When working with digital facsimiles of printed material (i.e., PDFs or images of newspapers, books, or other material using typeface), researchers can use a variety of programs ranging from Adobe Acrobat Professional to Google Docs to Transkribus for Optical Character Recognition (OCR). These programs convert the images to machine-encoded text, which then allows a user to search the document.
Adobe Acrobat Pro is easy to use but can be expensive. Transkribus (figured right) requires a short learning curve to familiarize oneself with the interface. Google Docs is available as a Google App in your BC email account.
If scholars are working with hundreds of pages written in the same hand, there are now a few programs for optical character recognition that you can try to use to interpret that handwriting. Using programs like Transkribus, users can teach the program to read a specific hand by doing some transcriptions and then cleaning up the program's initial attempts. The further one goes, the better programs like Transkribus get. The process must, however, be repeated with each new writer.

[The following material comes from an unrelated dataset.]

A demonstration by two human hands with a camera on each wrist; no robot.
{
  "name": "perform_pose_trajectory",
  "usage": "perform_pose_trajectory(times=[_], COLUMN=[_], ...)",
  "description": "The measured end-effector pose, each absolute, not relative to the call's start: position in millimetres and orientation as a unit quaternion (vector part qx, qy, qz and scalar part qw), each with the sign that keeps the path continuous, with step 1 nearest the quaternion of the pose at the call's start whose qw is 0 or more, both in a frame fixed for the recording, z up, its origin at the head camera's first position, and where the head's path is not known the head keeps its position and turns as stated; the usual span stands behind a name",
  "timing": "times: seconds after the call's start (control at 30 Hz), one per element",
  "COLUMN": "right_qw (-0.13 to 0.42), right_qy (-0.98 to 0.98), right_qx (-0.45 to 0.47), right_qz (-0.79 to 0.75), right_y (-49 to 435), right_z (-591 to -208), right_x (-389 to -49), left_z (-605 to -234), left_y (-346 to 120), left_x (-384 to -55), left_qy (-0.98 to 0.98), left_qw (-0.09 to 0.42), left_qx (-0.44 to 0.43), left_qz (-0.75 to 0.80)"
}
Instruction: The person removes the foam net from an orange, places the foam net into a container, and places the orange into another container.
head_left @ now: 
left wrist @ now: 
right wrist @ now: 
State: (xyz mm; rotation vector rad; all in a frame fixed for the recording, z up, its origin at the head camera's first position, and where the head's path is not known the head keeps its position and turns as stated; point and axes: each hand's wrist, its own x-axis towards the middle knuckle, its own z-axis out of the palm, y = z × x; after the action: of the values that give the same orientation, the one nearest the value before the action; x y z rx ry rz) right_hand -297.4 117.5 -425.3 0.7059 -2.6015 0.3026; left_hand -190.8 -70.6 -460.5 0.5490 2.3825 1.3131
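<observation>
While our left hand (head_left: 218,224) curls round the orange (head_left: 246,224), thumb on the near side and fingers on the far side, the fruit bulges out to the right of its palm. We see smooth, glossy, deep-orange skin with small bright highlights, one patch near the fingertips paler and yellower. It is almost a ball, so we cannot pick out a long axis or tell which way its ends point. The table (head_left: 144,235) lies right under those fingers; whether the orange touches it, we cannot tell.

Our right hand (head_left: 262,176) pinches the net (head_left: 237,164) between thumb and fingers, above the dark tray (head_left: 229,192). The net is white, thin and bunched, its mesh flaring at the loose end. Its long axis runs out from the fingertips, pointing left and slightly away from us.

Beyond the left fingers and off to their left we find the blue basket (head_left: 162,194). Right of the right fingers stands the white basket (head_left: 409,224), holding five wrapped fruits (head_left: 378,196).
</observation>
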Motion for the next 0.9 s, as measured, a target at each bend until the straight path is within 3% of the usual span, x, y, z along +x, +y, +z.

Tool(s): Transkribus (includes excellent user documentation)
Word clouds present the frequency of individual words within a dataset, highlighting the centrality of that concept within a given corpus.
In the word cloud to the right words presented come from the 1840-1850 "Information Wanted" advertisements. Here, viewers can see that people are after news about family with an emphasis on children. They are anxious abut recently seen loved ones.